> [Task details]
Given the listing below, write out exactly the lines starting with the line that has "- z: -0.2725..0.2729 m" and going on through the line that has "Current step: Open", both kept.

> [Data to process]
┌────────
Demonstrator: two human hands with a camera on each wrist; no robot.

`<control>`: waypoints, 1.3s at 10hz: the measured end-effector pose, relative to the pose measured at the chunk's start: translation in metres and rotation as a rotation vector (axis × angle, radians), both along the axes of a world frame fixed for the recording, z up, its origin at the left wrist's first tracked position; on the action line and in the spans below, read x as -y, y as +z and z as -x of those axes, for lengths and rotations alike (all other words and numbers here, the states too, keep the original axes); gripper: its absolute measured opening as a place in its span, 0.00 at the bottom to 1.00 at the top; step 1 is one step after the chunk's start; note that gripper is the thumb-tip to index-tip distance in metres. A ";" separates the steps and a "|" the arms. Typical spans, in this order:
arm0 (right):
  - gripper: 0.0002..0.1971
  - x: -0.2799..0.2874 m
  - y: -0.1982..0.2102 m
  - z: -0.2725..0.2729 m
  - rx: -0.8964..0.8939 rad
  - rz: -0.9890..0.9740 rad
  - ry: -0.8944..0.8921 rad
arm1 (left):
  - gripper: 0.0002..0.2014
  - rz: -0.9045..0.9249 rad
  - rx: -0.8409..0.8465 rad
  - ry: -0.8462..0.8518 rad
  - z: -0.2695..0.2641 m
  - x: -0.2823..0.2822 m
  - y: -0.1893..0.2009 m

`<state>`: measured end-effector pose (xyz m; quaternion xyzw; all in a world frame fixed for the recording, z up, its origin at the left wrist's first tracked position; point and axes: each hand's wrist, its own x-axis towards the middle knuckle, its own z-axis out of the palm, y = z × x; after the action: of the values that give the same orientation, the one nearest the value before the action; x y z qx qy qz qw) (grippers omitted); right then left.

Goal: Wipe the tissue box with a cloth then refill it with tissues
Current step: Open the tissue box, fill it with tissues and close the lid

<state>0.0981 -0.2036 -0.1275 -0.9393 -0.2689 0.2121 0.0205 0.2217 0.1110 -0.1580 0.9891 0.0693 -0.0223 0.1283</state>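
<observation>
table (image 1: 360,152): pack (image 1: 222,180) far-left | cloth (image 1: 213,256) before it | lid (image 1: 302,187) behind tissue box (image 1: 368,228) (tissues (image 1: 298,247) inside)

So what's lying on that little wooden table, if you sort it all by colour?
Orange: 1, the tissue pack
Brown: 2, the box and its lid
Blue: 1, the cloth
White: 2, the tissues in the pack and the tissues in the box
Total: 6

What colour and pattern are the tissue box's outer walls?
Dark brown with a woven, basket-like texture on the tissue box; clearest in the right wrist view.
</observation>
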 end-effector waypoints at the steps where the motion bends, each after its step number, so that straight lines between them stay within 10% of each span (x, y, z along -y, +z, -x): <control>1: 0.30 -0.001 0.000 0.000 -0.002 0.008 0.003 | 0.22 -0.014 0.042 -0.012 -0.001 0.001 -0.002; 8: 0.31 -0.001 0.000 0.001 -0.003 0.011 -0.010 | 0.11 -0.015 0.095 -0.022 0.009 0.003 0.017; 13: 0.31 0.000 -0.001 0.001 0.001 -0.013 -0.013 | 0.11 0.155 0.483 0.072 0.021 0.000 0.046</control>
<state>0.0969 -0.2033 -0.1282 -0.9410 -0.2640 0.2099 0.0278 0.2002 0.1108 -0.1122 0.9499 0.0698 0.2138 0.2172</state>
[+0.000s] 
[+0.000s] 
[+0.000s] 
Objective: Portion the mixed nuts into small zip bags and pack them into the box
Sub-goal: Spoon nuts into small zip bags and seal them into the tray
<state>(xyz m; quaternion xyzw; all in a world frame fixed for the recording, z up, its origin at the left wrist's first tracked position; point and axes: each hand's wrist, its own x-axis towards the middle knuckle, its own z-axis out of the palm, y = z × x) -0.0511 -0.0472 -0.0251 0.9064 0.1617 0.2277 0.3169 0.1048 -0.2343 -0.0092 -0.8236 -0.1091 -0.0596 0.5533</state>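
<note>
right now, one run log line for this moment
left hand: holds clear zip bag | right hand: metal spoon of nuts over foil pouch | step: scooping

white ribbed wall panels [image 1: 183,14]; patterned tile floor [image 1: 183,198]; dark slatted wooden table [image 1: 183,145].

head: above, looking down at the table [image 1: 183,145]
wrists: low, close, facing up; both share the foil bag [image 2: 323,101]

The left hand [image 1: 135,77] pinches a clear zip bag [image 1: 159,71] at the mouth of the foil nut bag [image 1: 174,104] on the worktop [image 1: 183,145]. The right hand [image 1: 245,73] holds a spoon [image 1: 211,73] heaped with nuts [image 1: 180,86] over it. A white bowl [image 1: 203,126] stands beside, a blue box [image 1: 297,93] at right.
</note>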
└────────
> [Result for this exercise]
  - z: -0.2725..0.2729 m
  - rx: -0.8964..0.8939 rad
  - rz: -0.9890..0.9740 rad
  - ry: -0.8944..0.8921 rad
arm1 (left):
  - gripper: 0.0002..0.2014
  - rz: -0.9045..0.9249 rad
  - rx: -0.8409..0.8465 rad
  - ry: -0.8462..0.8518 rad
  - z: -0.2695..0.2641 m
  - x: -0.2823..0.2822 m
  - y: -0.1893..0.2009 m

`<state>`: measured end-effector pose (xyz m; quaternion xyzw; all in a world frame fixed for the recording, z up, its origin at the left wrist's first tracked position; point and axes: each hand's wrist, its own x-axis towards the middle knuckle, its own z-axis out of the palm, y = z × x; after the action: of the values that give the same orientation, the one nearest the value before the action; x y z qx qy qz qw) (grippers omitted); right then left.

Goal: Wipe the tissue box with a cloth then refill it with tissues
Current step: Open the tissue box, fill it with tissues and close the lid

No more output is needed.